The Key
- First edition
- Author: Marianne Curley
- Cover artist: Ian Butterworth
- Language: English
- Series: Guardians of Time Trilogy
- Genre: Science fiction, Fantasy novel
- Publisher: Bloomsbury Press
- Publication date: 2005
- Publication place: Australia
- Media type: Print (Hardback & Paperback)
- Pages: 413
- ISBN: 0-7475-7334-4
- OCLC: 65749076
- Preceded by: The Dark

= The Key (Curley novel) =

2005 novel by Marianne Curley

The Key is a fantasy novel written by Marianne Curley. It is the third book in the Guardians of Time Trilogy.

==Narration==
As with all of the Guardians of Time books, the prologue is written in the third person, while all the chapters are written in the first person switching points of view between two narrators. In this book, the two narrators are Rochelle and Matt.

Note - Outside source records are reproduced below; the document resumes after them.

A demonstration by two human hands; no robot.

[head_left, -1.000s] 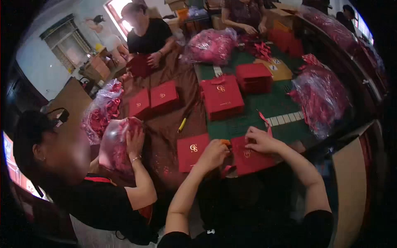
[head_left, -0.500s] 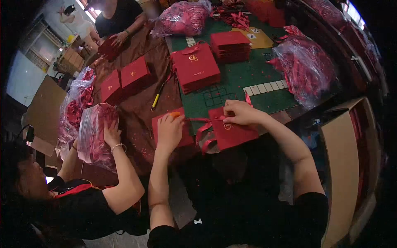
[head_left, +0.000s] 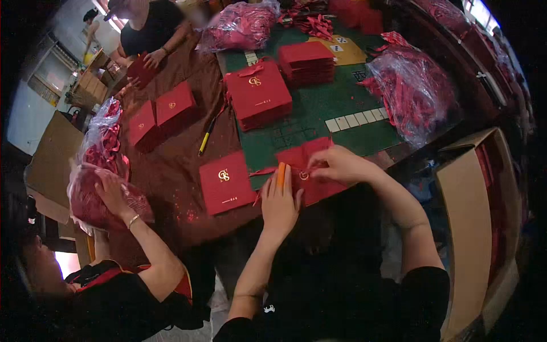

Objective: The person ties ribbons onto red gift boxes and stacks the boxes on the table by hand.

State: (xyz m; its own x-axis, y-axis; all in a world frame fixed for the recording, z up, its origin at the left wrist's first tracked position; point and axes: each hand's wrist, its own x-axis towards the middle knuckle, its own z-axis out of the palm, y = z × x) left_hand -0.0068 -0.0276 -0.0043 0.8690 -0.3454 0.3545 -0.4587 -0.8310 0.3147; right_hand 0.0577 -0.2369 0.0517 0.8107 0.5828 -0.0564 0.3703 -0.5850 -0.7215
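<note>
Flatly, the left hand (head_left: pixel 280 206) rests against a smooth, square-cornered red bag (head_left: pixel 319 191); right hand (head_left: pixel 346 164) curled, grip unclear.

Small hand-packing workshop, by the look: big brown-&-green-topped worktop (head_left: pixel 310 108), ctr, w/ piles of red gold-printed paper bags (head_left: pixel 259 94), clear plastic sack of red ribbons (head_left: pixel 416 97) upper rt, tall brown cardboard box (head_left: pixel 468 228) lower rt, black-topped co-worker (head_left: pixel 151 31) upper left.

Includes, at the table (head_left: pixel 319 104), four stacks of red bags (head_left: pixel 260 92) midway across, two separate red bags (head_left: pixel 228 187) by the near edge, four filled plastic bags (head_left: pixel 413 94), one yellow tool (head_left: pixel 204 143).
</note>
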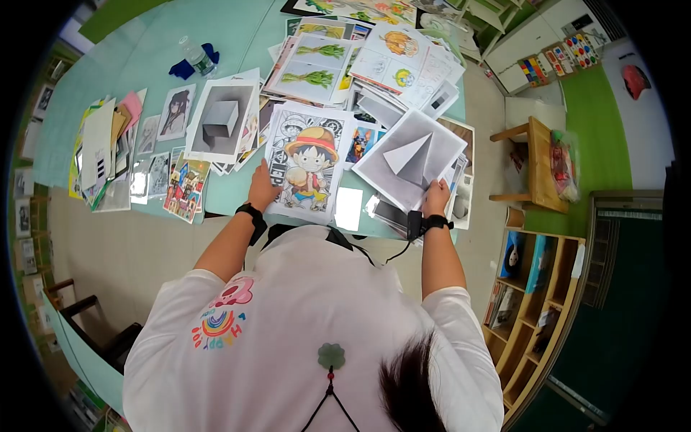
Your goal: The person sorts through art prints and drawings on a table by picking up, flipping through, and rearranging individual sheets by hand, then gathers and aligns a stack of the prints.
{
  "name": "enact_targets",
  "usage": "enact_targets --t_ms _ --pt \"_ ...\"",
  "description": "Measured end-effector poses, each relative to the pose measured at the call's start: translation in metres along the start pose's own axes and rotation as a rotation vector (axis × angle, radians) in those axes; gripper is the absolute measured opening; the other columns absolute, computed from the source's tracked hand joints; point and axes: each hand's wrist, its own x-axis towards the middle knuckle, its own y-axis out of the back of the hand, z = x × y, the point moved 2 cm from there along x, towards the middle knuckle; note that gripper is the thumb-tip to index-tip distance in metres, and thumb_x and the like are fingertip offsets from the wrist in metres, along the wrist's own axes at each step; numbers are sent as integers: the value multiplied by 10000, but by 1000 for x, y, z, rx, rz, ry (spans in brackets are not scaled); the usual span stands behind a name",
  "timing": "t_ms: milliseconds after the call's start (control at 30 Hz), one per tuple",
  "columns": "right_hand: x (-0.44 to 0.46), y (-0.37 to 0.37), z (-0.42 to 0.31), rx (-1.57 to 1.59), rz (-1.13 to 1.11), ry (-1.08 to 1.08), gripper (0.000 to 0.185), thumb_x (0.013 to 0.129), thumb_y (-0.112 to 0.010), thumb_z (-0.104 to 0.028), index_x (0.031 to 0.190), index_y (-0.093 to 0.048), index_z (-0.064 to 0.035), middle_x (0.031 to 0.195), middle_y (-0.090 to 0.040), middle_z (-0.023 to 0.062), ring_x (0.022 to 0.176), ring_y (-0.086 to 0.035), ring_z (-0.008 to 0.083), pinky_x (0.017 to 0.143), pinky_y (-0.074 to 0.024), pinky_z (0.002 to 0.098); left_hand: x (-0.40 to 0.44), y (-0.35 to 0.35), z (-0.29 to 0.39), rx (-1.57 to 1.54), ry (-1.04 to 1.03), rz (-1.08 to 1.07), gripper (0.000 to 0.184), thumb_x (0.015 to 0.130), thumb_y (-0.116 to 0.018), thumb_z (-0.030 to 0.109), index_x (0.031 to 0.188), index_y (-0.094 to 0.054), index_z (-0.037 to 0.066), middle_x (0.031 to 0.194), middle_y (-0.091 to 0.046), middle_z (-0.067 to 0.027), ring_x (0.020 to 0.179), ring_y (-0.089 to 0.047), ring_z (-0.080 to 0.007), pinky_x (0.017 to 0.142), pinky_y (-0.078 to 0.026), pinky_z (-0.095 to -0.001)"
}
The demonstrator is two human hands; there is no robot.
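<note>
My left hand [263, 186] rests at the left edge of a stack topped by a cartoon drawing [309, 162] of a figure in a straw hat. With its fingers closed on the lower right corner of a grey pyramid drawing [409, 160], my right hand [435, 196] holds that sheet over a pile at the table's right. Left of the cartoon stack lies a shaded cube drawing [222, 119] on other sheets. Behind are a vegetable picture [314, 67] and a sheet with a pumpkin-like drawing [400, 45].
The pale green table [133, 50] carries a clear bottle [196, 57] beside a dark blue cloth [181, 69]. More papers [101, 155] lie at its left. A wooden stool [536, 164] and a wooden shelf [533, 306] stand to the right.
</note>
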Motion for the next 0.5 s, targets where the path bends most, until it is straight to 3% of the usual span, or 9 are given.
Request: enact_targets --t_ms 133,233,267,367,500 --pt "15 -34 1 -143 -84 -53 255 814 -535 -85 1049 -541 15 816 -548 40 693 -479 123 627 -384 245 -2 -1 -2 -61 12 1 1004 602 -792 140 1359 -170 -81 1215 -417 -275 1133 -417 -408 967 -368 -403" --pt "17 -53 6 -248 9 -56 338 803 -566 -100 1116 -496 8 916 -563 96 695 -530 151 583 -428 279 -2 -7 -13 -62 -30 30 1010 587 -801 139 1347 -181 -99 1216 -418 -275 1130 -418 -410 970 -361 -408" --pt "-7 -62 -25 -174 -40 -195 391 789 -579 -77 1150 -465 20 999 -555 137 717 -552 172 615 -451 278 -2 -6 -12 -74 -24 14 1010 582 -803 135 1344 -184 -103 1218 -418 -275 1131 -416 -410 972 -359 -408" --pt "13 -61 -4 -271 -56 -64 392 751 -608 -40 1111 -468 21 934 -584 112 740 -582 191 655 -470 289 2 -2 -8 -96 -13 -30 1005 573 -806 120 1335 -195 -112 1223 -416 -274 1138 -410 -409 977 -354 -406" --pt "24 -58 14 -262 -197 -73 324 730 -604 10 1041 -514 27 828 -599 72 667 -573 159 604 -460 266 3 -3 -7 -51 -9 -44 979 574 -802 100 1327 -212 -108 1232 -410 -275 1147 -402 -407 980 -354 -400"
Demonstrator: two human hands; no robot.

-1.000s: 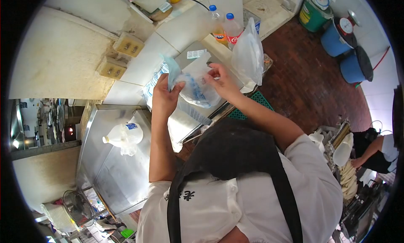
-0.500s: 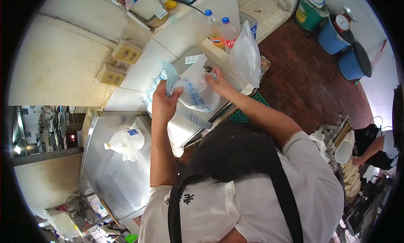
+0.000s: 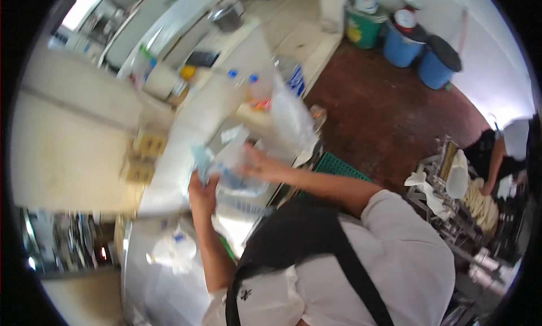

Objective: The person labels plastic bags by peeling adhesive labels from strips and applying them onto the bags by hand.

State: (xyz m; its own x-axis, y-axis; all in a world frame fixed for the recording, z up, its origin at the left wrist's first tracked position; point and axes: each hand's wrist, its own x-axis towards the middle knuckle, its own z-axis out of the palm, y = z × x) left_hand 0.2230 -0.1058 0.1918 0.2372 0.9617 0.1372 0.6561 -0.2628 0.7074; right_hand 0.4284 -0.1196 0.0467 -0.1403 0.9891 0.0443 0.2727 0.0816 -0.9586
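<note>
My left hand (image 3: 203, 191) is closed on the edge of a clear plastic bag (image 3: 240, 182) with blue print, next to a pale blue piece of plastic (image 3: 201, 157). At the bag's other side, my right hand (image 3: 257, 162) has its fingers bent against the plastic; motion smears them. A printed label (image 3: 231, 134) shows just beyond the bag. Two bottles with blue caps (image 3: 259, 88) stand past it, beside an upright white plastic bag (image 3: 291, 120).
A white jug (image 3: 172, 251) lies on the steel counter (image 3: 141, 281) at lower left. Buckets (image 3: 402, 46) stand on the red floor at upper right. A green crate (image 3: 339, 166) is near my right forearm. Another person's arm (image 3: 495, 165) reaches over pale dough strips (image 3: 480, 207).
The view has swung and tilted, so the counter and bottles appear further left and lower and the picture is blurred. Both hands remain at the printed bag.
</note>
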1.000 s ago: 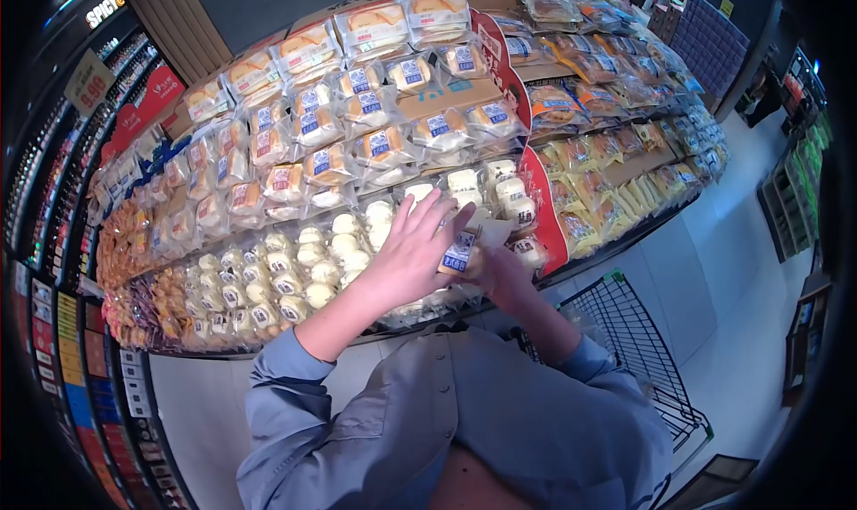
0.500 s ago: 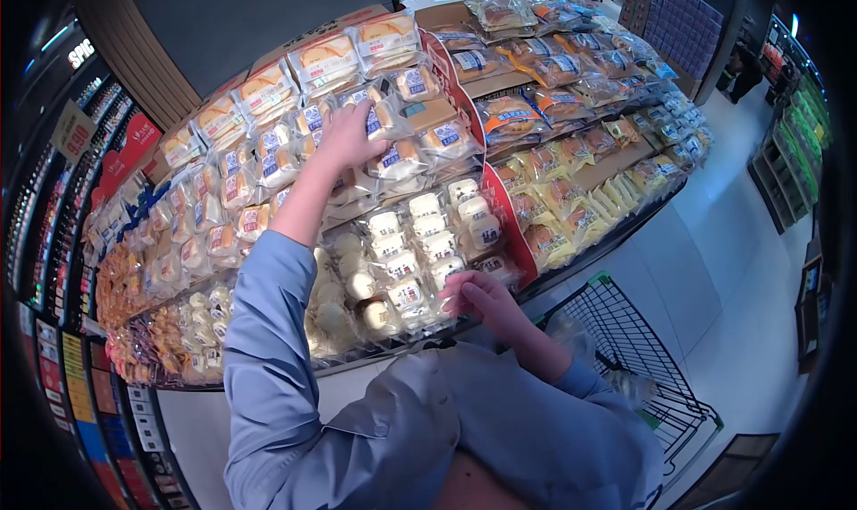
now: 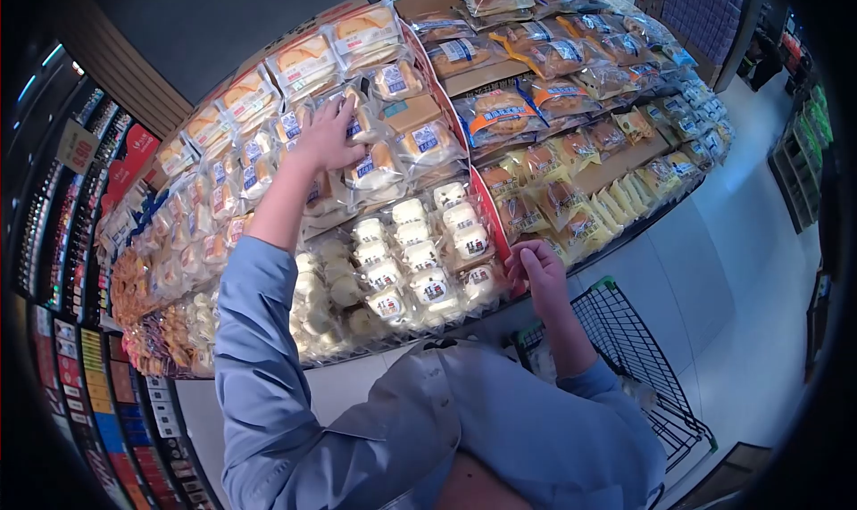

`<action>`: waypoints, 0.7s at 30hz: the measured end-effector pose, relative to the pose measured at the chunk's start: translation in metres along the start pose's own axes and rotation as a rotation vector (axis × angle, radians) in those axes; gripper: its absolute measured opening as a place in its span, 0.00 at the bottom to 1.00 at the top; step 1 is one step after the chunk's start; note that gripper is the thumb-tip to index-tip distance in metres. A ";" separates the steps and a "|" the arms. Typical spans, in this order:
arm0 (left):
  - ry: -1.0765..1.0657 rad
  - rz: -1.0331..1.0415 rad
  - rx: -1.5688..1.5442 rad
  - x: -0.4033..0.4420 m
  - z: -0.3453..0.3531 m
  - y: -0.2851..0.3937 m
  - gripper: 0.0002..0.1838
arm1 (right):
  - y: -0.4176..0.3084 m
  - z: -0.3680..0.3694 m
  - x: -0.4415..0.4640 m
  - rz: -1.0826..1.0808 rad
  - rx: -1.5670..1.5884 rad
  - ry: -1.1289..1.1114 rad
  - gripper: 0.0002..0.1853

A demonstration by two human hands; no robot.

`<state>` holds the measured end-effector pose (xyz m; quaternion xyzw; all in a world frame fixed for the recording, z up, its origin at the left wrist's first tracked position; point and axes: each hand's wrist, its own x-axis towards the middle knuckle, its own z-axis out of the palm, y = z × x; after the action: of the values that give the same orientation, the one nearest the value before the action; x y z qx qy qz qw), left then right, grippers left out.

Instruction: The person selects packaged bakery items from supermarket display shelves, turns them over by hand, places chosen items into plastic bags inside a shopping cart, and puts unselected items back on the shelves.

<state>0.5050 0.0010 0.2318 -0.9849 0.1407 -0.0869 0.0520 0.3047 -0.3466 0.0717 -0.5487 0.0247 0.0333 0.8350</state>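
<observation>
My left hand point(image 3: 330, 140) is stretched out over clear-wrapped bread packs with blue-and-white labels, its fingers spread and laid on them. A wrapped bread pack point(image 3: 377, 166) lies beside its fingers. Whether the palm grips any pack is hidden, but no pack is lifted. My right hand point(image 3: 538, 273) hovers at the near end of the red divider point(image 3: 486, 208), fingers loosely curled and thumb apart, with nothing visible in it. Left of it sit white round buns point(image 3: 428, 287) in clear packs, printed with dark and red characters.
Yellow-wrapped cakes point(image 3: 571, 202) and larger bread bags point(image 3: 504, 113) fill the display right of the divider. A wire shopping cart point(image 3: 638, 345) stands at my right on the pale floor. Stocked shelves point(image 3: 76, 189) line the left, with a price sign point(image 3: 79, 144).
The view has shifted slightly. My right hand has moved from over the white buns rightward to the divider's end. My left hand stays on the bread packs, fingers more spread.
</observation>
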 end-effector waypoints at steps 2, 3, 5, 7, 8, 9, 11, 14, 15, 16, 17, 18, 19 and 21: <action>0.078 0.063 -0.062 0.003 0.001 0.006 0.39 | -0.001 -0.002 0.008 0.034 0.018 -0.022 0.09; 0.028 0.155 -0.078 0.005 0.004 0.007 0.37 | 0.000 -0.002 0.009 0.068 0.031 -0.036 0.09; -0.052 0.228 -0.086 0.002 0.011 0.013 0.35 | 0.000 -0.001 0.014 0.060 0.049 -0.056 0.09; -0.039 0.228 -0.053 0.000 0.018 0.014 0.34 | -0.003 -0.002 0.019 0.032 0.070 -0.070 0.09; -0.022 0.240 -0.026 0.000 0.021 0.015 0.34 | -0.005 -0.003 0.020 0.013 0.086 -0.084 0.09; -0.025 0.245 -0.022 -0.001 0.018 0.019 0.34 | -0.006 -0.004 0.021 -0.006 0.103 -0.095 0.08; 0.080 0.180 -0.101 -0.008 0.014 0.027 0.33 | -0.008 -0.009 0.020 0.008 0.142 -0.097 0.08; 0.181 0.305 -0.185 -0.033 -0.011 0.057 0.33 | -0.003 -0.017 0.020 0.031 0.187 -0.086 0.08; 0.157 0.311 -0.222 -0.046 -0.016 0.067 0.34 | -0.001 -0.020 0.020 0.039 0.190 -0.070 0.08; 0.156 0.312 -0.221 -0.059 -0.019 0.076 0.34 | 0.001 -0.022 0.019 0.040 0.192 -0.069 0.08; 0.133 0.333 -0.254 -0.073 -0.022 0.086 0.34 | 0.002 -0.024 0.019 0.041 0.196 -0.048 0.08; 0.113 0.352 -0.285 -0.086 -0.023 0.091 0.33 | 0.003 -0.025 0.021 0.041 0.200 -0.030 0.08; 0.118 0.349 -0.283 -0.099 -0.021 0.093 0.33 | 0.003 -0.025 0.022 0.038 0.199 -0.035 0.08; 0.040 0.353 -0.464 -0.124 -0.015 0.096 0.33 | 0.001 -0.027 0.024 0.074 0.199 -0.025 0.08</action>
<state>0.3593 -0.0559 0.2151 -0.9288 0.3272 -0.0616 -0.1629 0.3281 -0.3704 0.0579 -0.4613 0.0375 0.0683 0.8838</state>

In this installment of the series, Matt and Rochelle struggle to deal with the impending battle, which has been predicted to decide the fate of the Named. Meanwhile, tensions have been mounting as romance between the Named forms, much to the displeasure of some characters. A traitor has also been discovered.
This book basically states the struggles between different characters point of view mostly from Rochelle, but finds a way to get through them by ignoring the accusations

==Setting==
The story is set in Angel Falls which is located above the ancient city of Veridian.

The story is set in the present or near-present time. Some of the story takes place in the past, in a variety of times/places. It also takes place in the Underworld realm and the Heavenly realm.

More so than in the previous two novels, the story takes place in the lost city and a mythical city of Atlantis, pre-sinking. Other locations of action include the high school in Angel Falls and the woods surrounding the city, where the epic battle takes place.

==Reception==
Shelle Rosenfeld in her review for Booklist said that "Matt and Rochelle's alternating, present-tense first-person narratives add suspense to an engrossing, if not dense, read, driven by detailed descriptions of a dizzying array of magic devices, events, time periods and settings." School Library Journal said in their review that "other than brief references, the book relies entirely on familiarity with the earlier volumes for understanding the causes of action and all other background. The characters never really develop and the dialogue borders on being overwrought. The constant action may appeal to fans of the earlier volumes."